--- Data block Enclosed Below ---

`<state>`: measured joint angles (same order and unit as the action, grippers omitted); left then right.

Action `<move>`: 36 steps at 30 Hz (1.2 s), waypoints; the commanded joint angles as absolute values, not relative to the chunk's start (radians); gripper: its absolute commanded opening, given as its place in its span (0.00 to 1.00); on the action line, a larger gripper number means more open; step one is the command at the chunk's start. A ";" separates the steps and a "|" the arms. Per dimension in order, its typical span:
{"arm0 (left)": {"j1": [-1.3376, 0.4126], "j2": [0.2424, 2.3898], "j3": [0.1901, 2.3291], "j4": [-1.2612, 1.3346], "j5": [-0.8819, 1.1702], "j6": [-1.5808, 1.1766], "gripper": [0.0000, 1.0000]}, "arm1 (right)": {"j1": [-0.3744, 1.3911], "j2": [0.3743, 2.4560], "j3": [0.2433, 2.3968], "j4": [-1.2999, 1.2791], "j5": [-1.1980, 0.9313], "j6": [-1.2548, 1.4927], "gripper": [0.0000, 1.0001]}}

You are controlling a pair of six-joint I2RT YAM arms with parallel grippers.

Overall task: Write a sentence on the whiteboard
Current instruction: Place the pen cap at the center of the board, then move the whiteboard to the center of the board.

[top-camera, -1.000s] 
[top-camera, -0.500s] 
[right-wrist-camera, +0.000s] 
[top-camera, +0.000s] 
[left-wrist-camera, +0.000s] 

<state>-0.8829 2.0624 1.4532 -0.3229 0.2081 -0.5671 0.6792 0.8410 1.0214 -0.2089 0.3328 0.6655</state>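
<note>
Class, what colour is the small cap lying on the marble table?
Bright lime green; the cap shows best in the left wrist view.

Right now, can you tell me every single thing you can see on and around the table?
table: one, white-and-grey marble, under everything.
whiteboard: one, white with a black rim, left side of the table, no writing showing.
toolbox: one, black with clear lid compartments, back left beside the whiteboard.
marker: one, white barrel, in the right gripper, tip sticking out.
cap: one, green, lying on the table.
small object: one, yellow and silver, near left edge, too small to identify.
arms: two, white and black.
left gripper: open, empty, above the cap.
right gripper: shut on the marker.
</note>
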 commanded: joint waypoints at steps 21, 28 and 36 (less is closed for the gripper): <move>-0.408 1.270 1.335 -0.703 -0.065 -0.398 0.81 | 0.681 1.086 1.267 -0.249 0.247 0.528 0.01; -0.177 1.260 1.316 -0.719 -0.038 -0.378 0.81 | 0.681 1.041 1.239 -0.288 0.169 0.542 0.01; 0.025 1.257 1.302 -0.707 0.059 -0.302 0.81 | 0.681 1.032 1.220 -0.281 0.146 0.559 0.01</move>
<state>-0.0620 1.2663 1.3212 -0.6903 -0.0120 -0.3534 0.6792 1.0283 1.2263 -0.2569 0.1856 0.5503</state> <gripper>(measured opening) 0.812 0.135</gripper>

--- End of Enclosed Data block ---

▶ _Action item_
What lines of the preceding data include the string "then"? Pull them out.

▶ _Expected output_
`<state>`: measured joint angles (same order and unit as the action, grippers omitted); left then right.
Current instruction: Place the pen cap at the center of the board, then move the whiteboard to the center of the board.

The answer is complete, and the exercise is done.